On Wed, Jul 24, 2013 at 9:12 PM, Ori Livneh ori@wikimedia.org wrote: thanks for the reply Ori.
On Wed, Jul 24, 2013 at 11:59 AM, dan entous <dan.entous.wikimedia@gmail.com
wrote:
context
i’m working on a mediawiki extension, http://www.mediawiki.org/wiki/Extension:GWToolset, which has as one of its goals, the ability to upload media files to a wiki. the extension, among other tasks, will process an XML file that has a list of urls to media files and upload those media files to the wiki along with metadata contained within the XML file. our ideal goal is to have this extension run on http://commons.wikimedia.org/ onhttp://commons.wikimedia.org/.
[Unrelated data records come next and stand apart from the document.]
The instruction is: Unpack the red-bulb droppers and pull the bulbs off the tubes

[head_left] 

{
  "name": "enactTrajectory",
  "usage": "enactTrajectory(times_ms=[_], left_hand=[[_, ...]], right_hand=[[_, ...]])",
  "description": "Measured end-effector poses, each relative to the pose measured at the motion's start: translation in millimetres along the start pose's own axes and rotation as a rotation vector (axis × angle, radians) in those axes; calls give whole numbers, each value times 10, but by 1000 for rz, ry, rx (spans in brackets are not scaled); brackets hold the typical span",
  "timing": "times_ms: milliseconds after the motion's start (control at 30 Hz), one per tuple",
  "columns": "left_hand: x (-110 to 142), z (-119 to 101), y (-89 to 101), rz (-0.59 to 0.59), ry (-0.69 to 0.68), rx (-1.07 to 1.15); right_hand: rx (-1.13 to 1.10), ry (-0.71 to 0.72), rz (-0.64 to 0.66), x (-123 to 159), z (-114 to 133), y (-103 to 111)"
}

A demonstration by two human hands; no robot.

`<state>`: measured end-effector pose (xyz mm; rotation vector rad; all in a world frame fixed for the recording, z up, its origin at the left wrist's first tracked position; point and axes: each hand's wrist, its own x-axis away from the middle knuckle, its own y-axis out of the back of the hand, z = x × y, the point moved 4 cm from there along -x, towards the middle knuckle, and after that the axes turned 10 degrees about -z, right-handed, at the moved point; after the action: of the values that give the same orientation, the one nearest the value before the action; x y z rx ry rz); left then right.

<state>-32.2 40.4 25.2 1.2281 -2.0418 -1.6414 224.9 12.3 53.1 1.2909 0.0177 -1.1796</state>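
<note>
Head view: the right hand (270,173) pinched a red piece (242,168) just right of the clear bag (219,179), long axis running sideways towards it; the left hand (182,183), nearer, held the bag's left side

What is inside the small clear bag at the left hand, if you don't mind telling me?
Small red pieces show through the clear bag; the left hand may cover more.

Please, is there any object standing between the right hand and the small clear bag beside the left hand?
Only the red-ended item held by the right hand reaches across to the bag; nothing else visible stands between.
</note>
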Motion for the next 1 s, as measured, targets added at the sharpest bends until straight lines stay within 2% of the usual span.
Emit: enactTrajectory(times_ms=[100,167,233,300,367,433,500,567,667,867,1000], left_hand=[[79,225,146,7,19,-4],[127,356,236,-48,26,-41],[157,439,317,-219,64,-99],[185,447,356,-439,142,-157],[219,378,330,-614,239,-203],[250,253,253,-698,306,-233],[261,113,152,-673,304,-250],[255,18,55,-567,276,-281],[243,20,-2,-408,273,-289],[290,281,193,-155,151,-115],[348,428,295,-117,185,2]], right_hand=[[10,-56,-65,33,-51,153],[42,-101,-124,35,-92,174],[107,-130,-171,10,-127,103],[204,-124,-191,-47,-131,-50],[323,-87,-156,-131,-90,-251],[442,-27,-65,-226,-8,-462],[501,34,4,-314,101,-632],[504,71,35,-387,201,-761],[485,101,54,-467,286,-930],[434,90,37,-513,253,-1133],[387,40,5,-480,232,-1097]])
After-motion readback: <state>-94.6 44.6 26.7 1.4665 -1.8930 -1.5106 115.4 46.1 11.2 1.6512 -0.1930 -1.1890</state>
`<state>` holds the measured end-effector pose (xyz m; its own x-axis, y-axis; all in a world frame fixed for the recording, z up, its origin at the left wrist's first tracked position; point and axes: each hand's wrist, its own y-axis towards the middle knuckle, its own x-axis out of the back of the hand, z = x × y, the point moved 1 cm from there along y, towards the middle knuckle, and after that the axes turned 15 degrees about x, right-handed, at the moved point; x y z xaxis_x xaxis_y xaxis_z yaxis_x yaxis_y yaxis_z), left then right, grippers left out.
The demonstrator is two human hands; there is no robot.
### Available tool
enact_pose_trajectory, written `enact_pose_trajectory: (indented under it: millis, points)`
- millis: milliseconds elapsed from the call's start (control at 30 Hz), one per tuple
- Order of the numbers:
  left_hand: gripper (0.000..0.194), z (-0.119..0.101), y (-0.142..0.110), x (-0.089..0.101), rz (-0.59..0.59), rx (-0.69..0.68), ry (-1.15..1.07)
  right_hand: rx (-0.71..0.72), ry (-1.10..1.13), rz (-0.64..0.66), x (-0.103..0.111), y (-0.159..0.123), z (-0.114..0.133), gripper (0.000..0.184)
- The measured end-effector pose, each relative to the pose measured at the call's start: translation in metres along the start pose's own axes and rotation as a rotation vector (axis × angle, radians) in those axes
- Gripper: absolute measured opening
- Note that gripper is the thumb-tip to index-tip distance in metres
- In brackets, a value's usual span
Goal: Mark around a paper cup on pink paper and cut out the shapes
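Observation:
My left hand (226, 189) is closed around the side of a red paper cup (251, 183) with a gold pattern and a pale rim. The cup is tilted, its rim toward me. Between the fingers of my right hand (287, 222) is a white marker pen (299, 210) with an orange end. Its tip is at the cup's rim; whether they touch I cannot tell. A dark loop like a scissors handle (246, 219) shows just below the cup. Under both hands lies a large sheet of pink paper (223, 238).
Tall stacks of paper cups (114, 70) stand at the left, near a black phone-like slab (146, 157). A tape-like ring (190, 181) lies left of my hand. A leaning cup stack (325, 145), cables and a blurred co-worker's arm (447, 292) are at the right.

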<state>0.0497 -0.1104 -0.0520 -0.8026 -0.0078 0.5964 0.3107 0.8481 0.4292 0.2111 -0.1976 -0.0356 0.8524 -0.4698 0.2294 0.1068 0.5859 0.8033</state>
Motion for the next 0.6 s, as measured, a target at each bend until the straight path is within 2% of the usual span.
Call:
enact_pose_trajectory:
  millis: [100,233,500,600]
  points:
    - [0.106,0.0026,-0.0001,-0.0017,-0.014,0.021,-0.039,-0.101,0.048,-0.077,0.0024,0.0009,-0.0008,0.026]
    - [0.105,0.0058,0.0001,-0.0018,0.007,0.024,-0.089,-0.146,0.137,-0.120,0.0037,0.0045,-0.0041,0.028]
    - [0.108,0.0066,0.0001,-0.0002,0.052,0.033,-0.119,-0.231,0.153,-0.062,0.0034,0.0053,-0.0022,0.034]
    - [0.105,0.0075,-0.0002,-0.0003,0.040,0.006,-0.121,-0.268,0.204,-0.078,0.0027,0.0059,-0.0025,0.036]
Check out the 'DataPages' subdirectory in the mediawiki/extensions/examples repository (< https://git.wikimedia.org/summary/mediawiki%2Fextensions%2Fexamples.git%3E). It was designed to showcase how to work with ContentHandler, and it does so by implementing an XML content type and namespace.
in our last meeting with the foundation, in july, we were asked to move away from ContentHandler since there is a potential for XML files to exceed a 1mb limit. at the moment, the extension is using ContentHandler and DOMDocument to read the XML Content because in june we were asked to use ContentHandler; we originally planned to read the XML as a file and use XMLReader, which would be more efficient.
in a subsequent reply to this thread, Brian offers a potential way of dealing with this issue. i’ll be able to take a look at his approach later this month, but if anyone can prove the concept beforehand or refer me to some code that has already done so, that would be great.
we initially developed the extension to store the files in the File: namespace, but we were told by the Foundation that we should use ContentHandler instead. unfortunately there is an issue with storing content > 1mb in the db so we need to find another solution.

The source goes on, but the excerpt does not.